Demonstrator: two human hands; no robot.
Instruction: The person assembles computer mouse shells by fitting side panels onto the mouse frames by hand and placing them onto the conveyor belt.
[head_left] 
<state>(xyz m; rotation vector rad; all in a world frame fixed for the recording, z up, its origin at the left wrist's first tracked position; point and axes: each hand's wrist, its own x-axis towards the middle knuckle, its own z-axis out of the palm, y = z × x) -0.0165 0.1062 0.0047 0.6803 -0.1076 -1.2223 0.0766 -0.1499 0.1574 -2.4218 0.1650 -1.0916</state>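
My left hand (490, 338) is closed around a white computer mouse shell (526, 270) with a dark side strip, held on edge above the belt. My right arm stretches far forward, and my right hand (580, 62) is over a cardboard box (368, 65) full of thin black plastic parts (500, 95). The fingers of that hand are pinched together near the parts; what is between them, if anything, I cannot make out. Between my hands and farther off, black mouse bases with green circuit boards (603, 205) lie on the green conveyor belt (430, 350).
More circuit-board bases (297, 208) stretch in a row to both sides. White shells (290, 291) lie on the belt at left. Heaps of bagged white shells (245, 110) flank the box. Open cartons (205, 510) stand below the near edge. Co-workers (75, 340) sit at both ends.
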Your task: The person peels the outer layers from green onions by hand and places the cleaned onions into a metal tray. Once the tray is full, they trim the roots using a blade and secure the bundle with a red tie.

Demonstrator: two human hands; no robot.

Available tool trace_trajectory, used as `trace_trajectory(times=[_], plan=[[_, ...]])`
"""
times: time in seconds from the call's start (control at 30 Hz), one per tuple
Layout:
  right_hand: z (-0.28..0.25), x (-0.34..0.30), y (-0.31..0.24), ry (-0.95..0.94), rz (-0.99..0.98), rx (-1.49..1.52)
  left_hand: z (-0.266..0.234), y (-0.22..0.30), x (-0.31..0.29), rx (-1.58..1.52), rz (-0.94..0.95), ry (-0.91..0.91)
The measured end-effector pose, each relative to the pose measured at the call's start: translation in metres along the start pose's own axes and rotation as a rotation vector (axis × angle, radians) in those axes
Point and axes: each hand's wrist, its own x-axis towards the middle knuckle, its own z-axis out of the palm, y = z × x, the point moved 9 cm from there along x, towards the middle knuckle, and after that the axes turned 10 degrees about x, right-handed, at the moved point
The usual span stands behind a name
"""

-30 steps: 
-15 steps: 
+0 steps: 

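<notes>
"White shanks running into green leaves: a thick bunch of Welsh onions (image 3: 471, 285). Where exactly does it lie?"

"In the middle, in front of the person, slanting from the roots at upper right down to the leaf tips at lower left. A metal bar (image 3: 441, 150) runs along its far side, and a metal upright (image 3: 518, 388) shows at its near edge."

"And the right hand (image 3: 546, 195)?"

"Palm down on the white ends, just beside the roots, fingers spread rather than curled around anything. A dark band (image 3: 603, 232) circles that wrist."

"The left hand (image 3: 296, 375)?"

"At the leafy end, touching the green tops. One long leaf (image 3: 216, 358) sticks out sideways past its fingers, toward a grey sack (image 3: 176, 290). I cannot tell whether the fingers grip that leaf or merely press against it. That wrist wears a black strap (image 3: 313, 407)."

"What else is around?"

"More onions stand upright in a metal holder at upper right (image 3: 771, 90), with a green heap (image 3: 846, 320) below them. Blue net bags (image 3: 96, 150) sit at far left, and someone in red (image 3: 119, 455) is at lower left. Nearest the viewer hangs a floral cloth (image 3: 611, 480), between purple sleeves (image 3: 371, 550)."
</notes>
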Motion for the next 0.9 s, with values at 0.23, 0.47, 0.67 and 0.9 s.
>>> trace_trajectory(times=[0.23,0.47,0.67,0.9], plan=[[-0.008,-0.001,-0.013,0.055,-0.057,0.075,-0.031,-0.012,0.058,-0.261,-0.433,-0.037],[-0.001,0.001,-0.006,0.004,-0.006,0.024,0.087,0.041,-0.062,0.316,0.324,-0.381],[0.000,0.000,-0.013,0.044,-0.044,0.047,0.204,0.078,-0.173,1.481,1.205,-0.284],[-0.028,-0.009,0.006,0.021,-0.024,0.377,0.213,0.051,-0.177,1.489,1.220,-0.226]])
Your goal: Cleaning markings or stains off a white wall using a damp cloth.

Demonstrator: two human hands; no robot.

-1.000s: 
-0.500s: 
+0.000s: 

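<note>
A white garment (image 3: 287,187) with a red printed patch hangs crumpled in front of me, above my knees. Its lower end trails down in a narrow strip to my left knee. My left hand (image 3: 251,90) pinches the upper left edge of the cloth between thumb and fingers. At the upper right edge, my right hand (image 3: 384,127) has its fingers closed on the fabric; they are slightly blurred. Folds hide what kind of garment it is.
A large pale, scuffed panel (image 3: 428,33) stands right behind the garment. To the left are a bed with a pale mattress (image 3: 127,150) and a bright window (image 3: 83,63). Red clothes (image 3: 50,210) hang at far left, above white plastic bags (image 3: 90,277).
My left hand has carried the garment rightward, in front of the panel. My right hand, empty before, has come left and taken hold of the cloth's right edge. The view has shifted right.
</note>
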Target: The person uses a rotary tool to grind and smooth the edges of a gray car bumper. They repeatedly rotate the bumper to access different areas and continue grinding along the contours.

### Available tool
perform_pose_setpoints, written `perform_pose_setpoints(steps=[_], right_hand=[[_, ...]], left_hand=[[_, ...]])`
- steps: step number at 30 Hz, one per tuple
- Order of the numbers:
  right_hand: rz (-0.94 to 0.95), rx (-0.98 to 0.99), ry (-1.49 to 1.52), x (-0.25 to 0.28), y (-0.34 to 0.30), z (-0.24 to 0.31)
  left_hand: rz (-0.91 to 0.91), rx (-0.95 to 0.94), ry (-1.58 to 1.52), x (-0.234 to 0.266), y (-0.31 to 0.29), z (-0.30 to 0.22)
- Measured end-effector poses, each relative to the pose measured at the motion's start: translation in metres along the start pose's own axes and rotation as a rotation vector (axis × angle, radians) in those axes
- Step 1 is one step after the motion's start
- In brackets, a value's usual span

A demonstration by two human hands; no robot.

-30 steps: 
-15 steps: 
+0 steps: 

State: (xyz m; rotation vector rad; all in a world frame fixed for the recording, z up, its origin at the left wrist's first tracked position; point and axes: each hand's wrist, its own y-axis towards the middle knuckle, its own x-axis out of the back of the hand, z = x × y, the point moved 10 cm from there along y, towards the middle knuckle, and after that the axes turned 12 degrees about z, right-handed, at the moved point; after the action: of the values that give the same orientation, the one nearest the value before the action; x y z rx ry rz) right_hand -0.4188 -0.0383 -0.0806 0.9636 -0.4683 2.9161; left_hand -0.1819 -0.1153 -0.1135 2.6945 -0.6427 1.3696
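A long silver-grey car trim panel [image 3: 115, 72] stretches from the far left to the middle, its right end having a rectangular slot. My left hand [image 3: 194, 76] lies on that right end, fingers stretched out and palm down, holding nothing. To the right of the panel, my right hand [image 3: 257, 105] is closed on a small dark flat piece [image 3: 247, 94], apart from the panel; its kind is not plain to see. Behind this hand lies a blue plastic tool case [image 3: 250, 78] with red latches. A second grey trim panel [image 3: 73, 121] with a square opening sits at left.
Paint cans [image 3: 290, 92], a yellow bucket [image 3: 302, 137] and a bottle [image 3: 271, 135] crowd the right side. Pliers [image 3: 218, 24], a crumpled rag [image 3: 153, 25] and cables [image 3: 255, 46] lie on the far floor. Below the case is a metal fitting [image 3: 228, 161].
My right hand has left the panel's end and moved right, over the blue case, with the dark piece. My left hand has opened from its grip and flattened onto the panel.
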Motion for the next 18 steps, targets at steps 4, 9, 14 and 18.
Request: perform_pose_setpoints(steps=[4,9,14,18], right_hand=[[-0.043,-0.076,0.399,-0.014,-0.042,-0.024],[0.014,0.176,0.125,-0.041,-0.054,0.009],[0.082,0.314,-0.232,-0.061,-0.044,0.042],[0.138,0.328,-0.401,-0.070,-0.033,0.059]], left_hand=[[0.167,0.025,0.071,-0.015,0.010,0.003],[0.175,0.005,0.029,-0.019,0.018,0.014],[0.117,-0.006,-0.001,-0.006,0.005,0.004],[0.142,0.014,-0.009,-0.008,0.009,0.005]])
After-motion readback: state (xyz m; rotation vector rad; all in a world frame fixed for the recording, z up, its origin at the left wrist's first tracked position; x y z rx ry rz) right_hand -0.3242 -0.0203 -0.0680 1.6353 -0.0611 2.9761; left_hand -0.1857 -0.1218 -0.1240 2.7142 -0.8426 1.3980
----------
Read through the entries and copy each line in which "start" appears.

ANSWER AREA.
times: time in seconds from the call's start (control at 30 Hz), one per tuple
The measured end-effector pose, each relative to the pose measured at the call's start: translation in metres along the start pose's own axes and rotation as a rotation vector (axis × angle, radians) in those axes
- Measured end-effector poses, each relative to the pose measured at the motion's start: translation in metres along the start pose's own axes and rotation as a rotation vector (axis × angle, radians) in those axes
- Step 1 is one step after the motion's start

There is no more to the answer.